▶ [How to complete this task]
For each line below that includes the string "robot", show the whole line.

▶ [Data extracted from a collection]
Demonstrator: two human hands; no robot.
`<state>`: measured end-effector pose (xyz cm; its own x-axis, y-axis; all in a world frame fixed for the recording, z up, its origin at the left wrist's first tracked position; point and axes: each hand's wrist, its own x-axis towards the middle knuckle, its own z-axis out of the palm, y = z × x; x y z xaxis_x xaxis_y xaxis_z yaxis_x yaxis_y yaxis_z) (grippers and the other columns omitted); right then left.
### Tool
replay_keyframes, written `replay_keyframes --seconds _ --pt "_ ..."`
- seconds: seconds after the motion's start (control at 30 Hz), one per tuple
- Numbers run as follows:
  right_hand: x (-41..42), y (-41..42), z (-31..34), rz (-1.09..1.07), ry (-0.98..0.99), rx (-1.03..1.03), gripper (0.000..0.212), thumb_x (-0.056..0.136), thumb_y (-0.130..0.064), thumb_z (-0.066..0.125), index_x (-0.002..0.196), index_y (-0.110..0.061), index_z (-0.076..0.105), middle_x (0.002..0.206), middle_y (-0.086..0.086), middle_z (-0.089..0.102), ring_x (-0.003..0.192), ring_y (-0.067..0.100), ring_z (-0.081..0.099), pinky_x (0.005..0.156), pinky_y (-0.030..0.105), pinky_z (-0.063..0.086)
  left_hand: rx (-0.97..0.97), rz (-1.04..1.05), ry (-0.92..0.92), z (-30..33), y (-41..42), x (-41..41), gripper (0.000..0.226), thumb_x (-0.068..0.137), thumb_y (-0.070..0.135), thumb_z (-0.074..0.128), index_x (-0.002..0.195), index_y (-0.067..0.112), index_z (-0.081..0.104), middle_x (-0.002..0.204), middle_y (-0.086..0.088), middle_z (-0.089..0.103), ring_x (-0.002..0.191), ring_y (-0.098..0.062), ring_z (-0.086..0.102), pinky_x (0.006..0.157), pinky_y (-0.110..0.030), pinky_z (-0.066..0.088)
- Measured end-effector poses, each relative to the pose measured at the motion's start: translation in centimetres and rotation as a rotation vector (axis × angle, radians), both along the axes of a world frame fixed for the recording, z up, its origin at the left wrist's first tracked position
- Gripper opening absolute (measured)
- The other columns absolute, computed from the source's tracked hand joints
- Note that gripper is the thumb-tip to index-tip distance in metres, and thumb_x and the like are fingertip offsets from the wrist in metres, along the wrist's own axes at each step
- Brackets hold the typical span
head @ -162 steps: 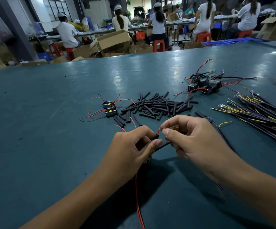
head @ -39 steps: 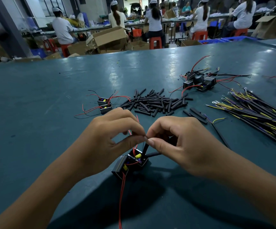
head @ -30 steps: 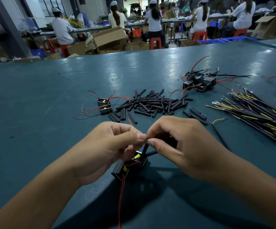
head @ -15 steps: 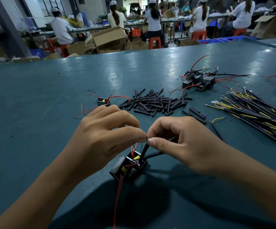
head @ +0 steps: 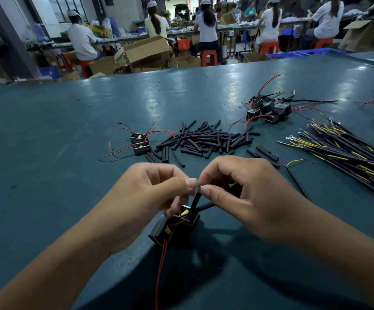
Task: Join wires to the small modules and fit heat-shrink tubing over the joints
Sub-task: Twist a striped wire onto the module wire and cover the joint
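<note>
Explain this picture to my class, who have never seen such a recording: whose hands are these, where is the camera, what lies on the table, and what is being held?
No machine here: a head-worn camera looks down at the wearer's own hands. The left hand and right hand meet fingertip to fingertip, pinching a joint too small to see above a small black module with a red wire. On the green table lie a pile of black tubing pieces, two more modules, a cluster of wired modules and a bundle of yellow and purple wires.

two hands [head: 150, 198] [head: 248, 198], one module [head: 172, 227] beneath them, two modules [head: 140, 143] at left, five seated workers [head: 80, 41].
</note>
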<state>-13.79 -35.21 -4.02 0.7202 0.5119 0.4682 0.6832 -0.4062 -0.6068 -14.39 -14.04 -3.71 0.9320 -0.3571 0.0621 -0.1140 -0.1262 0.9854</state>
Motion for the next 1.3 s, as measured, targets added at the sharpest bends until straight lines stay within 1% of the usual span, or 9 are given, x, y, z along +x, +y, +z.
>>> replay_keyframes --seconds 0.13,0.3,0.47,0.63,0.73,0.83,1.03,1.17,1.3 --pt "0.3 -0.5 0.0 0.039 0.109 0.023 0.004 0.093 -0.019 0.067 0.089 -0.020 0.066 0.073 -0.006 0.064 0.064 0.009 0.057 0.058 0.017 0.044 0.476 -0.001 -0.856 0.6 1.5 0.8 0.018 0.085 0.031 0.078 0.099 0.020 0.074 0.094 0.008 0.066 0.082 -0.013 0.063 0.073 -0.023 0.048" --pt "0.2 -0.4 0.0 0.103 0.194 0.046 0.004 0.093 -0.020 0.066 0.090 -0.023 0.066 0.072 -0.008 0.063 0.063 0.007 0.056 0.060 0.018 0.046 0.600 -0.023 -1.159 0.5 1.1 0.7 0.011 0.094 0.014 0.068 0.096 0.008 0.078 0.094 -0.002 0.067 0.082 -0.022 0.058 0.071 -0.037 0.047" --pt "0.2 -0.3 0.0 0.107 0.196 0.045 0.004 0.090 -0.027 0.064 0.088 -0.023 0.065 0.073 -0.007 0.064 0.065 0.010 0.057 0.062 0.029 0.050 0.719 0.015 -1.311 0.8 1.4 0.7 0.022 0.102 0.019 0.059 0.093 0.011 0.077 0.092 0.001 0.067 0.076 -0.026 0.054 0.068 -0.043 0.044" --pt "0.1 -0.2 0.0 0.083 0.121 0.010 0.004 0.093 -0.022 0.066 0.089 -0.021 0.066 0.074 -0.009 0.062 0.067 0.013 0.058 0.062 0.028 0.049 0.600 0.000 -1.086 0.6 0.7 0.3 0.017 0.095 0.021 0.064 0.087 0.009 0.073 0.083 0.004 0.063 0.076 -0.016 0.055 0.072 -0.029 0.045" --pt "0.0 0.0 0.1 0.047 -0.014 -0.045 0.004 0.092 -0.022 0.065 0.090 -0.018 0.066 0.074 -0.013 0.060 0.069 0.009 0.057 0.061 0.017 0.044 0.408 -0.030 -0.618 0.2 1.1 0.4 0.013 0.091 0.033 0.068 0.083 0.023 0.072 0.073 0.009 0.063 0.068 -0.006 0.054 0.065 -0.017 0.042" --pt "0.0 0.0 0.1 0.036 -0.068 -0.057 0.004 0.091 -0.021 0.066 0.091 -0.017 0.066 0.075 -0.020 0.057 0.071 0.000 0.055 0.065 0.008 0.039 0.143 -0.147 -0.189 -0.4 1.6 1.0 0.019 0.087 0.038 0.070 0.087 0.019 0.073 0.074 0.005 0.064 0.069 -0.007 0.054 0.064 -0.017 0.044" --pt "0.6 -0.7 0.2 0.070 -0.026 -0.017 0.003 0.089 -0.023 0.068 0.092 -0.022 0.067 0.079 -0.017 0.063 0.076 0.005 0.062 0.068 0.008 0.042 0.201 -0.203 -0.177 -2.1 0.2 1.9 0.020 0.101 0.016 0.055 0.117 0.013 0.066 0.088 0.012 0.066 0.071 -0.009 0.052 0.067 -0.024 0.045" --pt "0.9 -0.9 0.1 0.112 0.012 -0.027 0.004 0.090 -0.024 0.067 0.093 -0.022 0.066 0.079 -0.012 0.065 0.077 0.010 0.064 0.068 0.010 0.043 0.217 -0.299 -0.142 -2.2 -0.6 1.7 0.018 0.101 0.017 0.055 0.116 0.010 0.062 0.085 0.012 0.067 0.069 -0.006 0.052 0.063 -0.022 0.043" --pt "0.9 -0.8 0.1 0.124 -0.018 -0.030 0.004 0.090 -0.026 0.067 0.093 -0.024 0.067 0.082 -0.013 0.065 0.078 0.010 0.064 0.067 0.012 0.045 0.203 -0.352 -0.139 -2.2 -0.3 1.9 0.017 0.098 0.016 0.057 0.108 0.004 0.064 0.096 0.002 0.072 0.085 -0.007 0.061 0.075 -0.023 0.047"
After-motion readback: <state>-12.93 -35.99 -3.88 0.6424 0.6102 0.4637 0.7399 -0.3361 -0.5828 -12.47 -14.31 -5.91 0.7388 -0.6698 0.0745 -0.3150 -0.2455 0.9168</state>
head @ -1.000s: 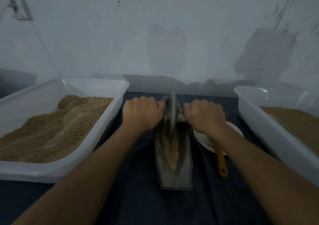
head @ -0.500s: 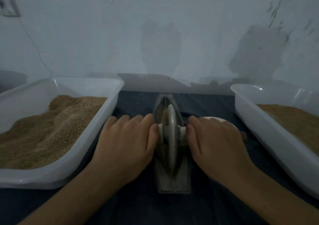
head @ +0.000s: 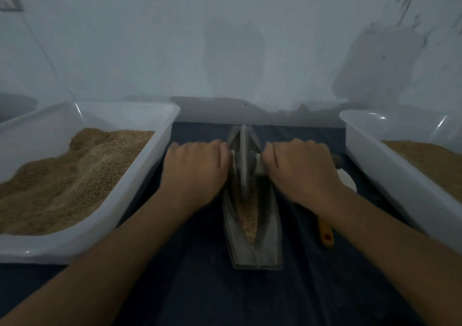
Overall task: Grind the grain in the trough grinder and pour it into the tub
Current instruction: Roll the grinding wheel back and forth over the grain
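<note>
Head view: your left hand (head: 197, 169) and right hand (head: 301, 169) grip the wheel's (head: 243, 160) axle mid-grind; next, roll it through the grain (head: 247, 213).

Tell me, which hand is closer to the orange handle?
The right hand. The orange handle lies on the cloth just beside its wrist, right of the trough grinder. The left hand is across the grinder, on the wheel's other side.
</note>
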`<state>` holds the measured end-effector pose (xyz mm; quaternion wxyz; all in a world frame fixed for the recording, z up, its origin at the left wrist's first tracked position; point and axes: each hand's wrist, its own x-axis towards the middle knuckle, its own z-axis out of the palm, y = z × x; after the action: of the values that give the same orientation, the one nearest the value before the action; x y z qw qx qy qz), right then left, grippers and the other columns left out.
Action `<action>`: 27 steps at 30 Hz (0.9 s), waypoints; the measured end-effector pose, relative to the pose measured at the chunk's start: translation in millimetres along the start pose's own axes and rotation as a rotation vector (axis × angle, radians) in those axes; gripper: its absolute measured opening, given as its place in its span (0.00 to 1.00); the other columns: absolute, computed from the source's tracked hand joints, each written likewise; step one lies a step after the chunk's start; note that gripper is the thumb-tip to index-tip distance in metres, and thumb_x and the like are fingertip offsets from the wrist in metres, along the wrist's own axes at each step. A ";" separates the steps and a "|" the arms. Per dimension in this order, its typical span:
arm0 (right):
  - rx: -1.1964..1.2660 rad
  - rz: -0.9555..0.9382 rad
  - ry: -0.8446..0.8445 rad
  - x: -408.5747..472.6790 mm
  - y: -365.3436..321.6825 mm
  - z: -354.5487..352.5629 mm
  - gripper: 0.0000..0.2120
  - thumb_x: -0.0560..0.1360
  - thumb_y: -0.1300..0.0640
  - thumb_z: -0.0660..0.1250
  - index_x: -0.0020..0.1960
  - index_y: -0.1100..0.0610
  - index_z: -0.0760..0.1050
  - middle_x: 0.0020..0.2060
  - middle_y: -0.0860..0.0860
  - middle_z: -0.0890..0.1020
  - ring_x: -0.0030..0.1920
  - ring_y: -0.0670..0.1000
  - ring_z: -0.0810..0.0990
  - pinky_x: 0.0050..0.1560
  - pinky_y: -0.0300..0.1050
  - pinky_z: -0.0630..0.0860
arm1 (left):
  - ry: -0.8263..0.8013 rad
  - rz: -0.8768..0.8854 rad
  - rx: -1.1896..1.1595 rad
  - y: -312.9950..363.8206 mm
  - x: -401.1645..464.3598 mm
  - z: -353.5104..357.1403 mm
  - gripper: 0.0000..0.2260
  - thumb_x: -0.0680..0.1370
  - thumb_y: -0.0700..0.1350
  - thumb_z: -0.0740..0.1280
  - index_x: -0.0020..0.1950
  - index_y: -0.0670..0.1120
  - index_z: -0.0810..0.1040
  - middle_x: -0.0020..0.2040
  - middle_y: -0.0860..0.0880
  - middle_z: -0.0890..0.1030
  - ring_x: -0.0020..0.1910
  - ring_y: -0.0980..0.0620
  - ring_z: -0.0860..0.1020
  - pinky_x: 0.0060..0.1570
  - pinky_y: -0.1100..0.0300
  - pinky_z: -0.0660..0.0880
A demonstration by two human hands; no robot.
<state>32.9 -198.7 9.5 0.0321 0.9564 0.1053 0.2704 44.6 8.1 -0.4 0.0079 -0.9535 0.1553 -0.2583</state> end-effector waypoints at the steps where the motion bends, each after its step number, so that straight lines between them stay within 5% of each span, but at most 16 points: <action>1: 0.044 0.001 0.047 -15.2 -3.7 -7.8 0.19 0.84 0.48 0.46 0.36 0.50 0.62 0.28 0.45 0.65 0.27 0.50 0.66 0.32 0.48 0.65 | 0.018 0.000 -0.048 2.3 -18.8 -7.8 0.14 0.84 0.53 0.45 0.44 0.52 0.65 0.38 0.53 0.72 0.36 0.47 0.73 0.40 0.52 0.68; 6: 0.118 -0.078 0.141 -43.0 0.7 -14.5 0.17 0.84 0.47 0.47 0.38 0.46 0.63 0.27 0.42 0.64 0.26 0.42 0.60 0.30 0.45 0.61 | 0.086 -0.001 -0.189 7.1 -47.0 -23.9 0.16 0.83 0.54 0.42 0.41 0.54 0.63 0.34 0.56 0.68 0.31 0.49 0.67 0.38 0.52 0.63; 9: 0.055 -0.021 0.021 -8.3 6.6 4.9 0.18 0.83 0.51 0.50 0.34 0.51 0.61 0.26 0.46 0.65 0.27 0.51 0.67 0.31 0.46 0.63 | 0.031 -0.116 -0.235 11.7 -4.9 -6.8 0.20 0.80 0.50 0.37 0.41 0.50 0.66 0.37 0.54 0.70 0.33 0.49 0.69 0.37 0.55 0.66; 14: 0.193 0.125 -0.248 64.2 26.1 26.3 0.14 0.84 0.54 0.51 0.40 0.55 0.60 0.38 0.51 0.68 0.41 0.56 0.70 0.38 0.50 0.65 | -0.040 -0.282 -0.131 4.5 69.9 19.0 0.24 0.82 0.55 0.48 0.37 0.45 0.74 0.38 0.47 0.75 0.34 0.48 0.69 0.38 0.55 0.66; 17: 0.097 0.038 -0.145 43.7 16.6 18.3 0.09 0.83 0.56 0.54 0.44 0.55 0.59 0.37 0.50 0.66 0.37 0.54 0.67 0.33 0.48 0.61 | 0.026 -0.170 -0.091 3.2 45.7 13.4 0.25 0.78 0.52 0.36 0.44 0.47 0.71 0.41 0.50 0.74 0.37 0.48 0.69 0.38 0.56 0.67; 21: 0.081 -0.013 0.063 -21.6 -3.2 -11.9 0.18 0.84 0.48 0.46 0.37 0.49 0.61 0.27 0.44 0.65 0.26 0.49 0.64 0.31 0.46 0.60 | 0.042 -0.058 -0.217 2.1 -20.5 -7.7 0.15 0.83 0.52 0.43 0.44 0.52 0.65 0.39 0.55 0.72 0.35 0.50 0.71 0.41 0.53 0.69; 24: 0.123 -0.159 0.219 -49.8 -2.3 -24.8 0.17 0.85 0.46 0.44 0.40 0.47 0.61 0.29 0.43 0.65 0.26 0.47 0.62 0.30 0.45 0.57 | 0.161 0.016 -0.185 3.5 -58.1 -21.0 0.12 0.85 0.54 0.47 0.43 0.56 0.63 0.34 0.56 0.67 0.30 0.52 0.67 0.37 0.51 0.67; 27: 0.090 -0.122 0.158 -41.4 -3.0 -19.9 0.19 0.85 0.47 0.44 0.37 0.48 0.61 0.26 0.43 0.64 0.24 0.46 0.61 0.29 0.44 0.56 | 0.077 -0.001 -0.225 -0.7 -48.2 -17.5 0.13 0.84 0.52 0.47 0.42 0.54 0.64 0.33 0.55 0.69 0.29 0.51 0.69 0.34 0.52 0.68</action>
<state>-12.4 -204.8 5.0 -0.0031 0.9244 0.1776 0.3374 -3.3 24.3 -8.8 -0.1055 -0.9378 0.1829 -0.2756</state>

▶ [Answer to the exercise]
Demonstrator: two human hands; no robot.
A demonstration by two human hands; no robot.

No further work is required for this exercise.